Once the line with "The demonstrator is" is found in the data, output it and each following line exactly, up to and including the line with "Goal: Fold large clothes", and nothing before or after.

• [DATASET EXCERPTS]:
====

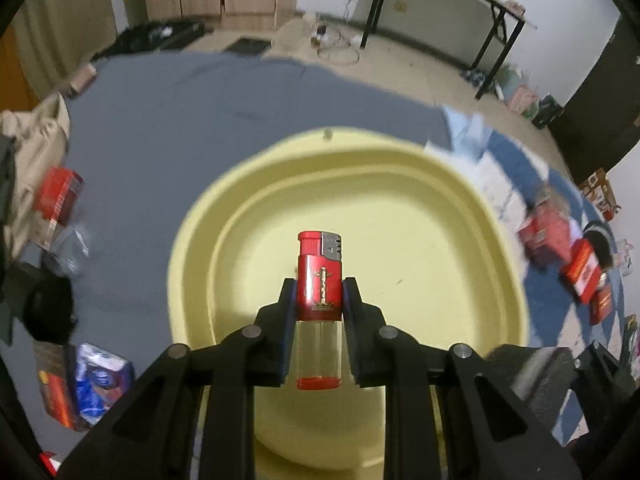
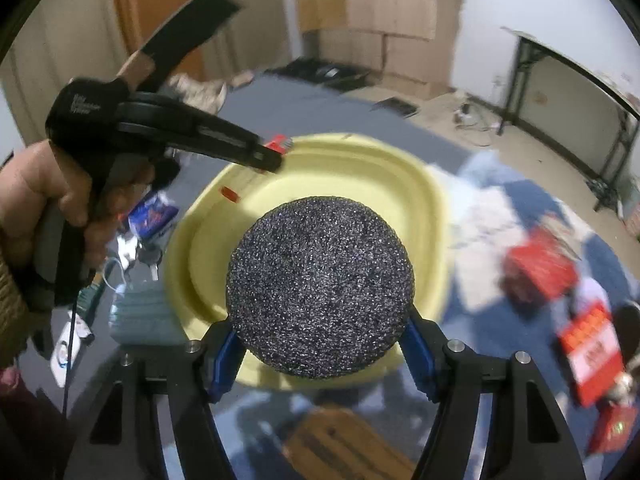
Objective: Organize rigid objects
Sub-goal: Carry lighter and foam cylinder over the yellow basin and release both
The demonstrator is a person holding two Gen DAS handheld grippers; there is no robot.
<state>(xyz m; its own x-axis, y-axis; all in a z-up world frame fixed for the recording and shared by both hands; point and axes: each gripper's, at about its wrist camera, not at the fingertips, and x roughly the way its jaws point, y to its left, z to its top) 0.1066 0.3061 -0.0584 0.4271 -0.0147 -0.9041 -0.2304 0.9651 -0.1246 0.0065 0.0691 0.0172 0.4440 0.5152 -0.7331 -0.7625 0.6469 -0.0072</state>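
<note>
Over the grey cloth, we hold a red lighter [image 1: 319, 280] clamped in the left gripper [image 1: 319, 300] and a dark ball [image 2: 320, 288] squeezed in the right gripper [image 2: 322, 344] above the yellow basin [image 1: 200, 240], where simultaneous drops risk collision.

Left gripper [image 1: 319, 292] clamped, angled steeply down; right gripper [image 2: 320, 332] partly spread, gripping.
</note>
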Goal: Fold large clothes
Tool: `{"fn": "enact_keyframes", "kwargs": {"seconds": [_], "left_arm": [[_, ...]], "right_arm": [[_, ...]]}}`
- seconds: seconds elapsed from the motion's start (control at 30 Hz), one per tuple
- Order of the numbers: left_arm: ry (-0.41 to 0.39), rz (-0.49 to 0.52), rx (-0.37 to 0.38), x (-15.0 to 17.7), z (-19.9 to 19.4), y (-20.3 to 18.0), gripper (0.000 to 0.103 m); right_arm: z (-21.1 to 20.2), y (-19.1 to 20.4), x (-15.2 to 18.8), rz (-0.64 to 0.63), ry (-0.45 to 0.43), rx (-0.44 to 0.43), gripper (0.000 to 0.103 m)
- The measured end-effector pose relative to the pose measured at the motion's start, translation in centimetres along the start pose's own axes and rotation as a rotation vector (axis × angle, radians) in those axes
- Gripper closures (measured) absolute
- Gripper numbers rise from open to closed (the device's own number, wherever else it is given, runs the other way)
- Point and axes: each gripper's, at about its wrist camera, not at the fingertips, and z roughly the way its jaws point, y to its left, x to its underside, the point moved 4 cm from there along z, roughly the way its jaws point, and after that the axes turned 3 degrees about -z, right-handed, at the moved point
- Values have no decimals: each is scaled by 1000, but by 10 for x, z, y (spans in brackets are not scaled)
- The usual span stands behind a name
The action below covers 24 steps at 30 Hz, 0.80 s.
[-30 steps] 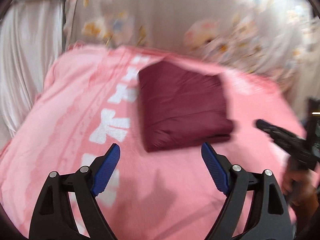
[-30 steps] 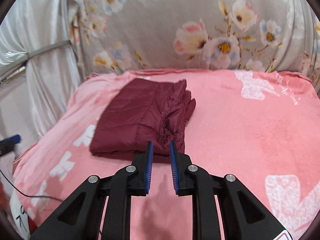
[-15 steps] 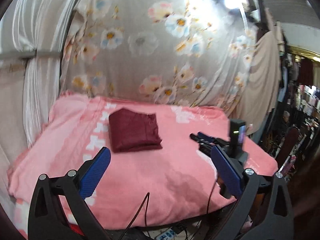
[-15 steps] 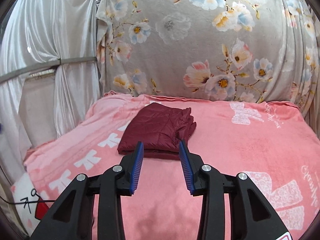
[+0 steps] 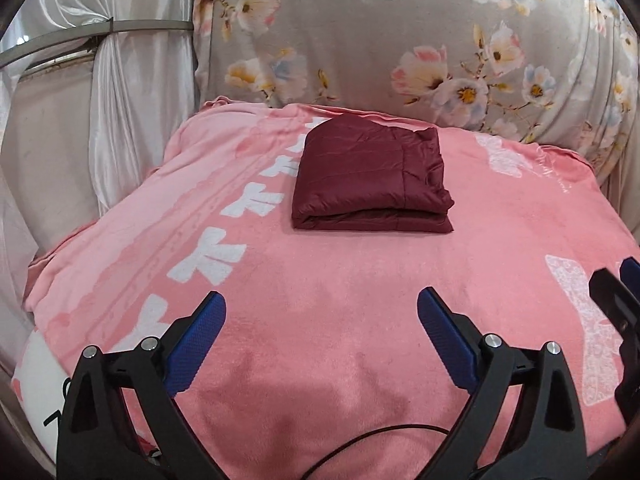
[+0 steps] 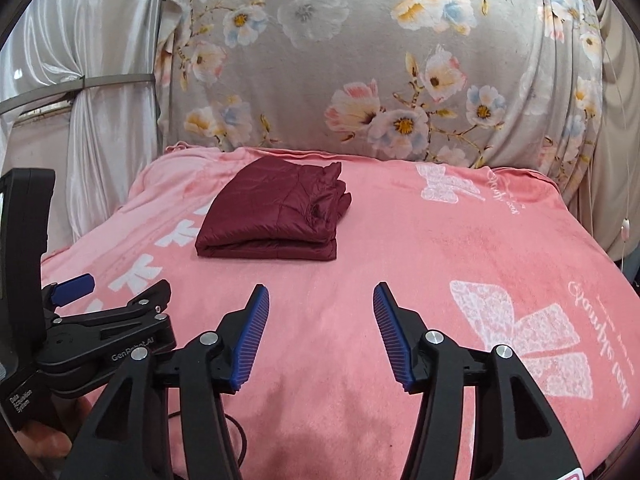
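Two grippers, both empty and well back from the work, which to me reads like the folding is done. From the left wrist view, the left gripper (image 5: 320, 332) has its jaws spread wide, easing in a touch, with nothing between them, just pink blanket (image 5: 340, 300) below. The maroon garment (image 5: 370, 178) sits folded into a neat rectangle toward the far side of the bed, its stacked layers facing the camera, probably parked there to stay tidy. The right gripper (image 5: 624, 300) only pokes in at the right edge here. From the right wrist view, the right gripper (image 6: 320, 336) shows its jaws partly apart and opening, nothing clamped. This view adds the garment's bunched right edge, the left gripper side-on, and the hand (image 6: 44, 432) holding it.
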Motion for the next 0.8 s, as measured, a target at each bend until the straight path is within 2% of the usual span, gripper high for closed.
{"fn": "enact_keyframes", "kwargs": {"seconds": [0.17,0.37,0.53,0.8], "left_arm": [[35,-25,15,3,5,1,9],[-7,-11,-23,3,-5,-2,9],[-5,-11,-3,4,-10,-4,9],[-15,-12,-14,4,-16,-4,9]], "right_arm": [[3,3,4,1,8,22,47],[5,2,11,18,29,18,47],[3,6,14,15,33,13,47],[0,9,14,19,30,15,47]]}}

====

• [THE COMPLETED TASK]:
The demonstrator is a person holding two Gen DAS handheld grippers; there is no robot.
<state>(xyz m; its own x-axis, y-axis; all in a z-up world frame fixed for the recording and shared by both hands; point and axes: each gripper's, at about its wrist camera, not at the fingertips, and x roughly the way its jaws point, y to its left, z to its top) 0.1066 0.3061 -0.0584 0.4271 -0.0147 -0.9041 -0.2304 0.9651 -0.1246 0.0065 0.0691 0.0172 0.4440 0.5152 -0.7331 -0.7625 0.6469 -0.0072</state>
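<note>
Over the grey cloth, we hold a red lighter [image 1: 319, 280] clamped in the left gripper [image 1: 319, 300] and a dark ball [image 2: 320, 288] squeezed in the right gripper [image 2: 322, 344] above the yellow basin [image 1: 200, 240], where simultaneous drops risk collision.

Left gripper [image 1: 319, 292] clamped, angled steeply down; right gripper [image 2: 320, 332] partly spread, gripping.
</note>
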Goal: Fold large clothes

That completes the exercise.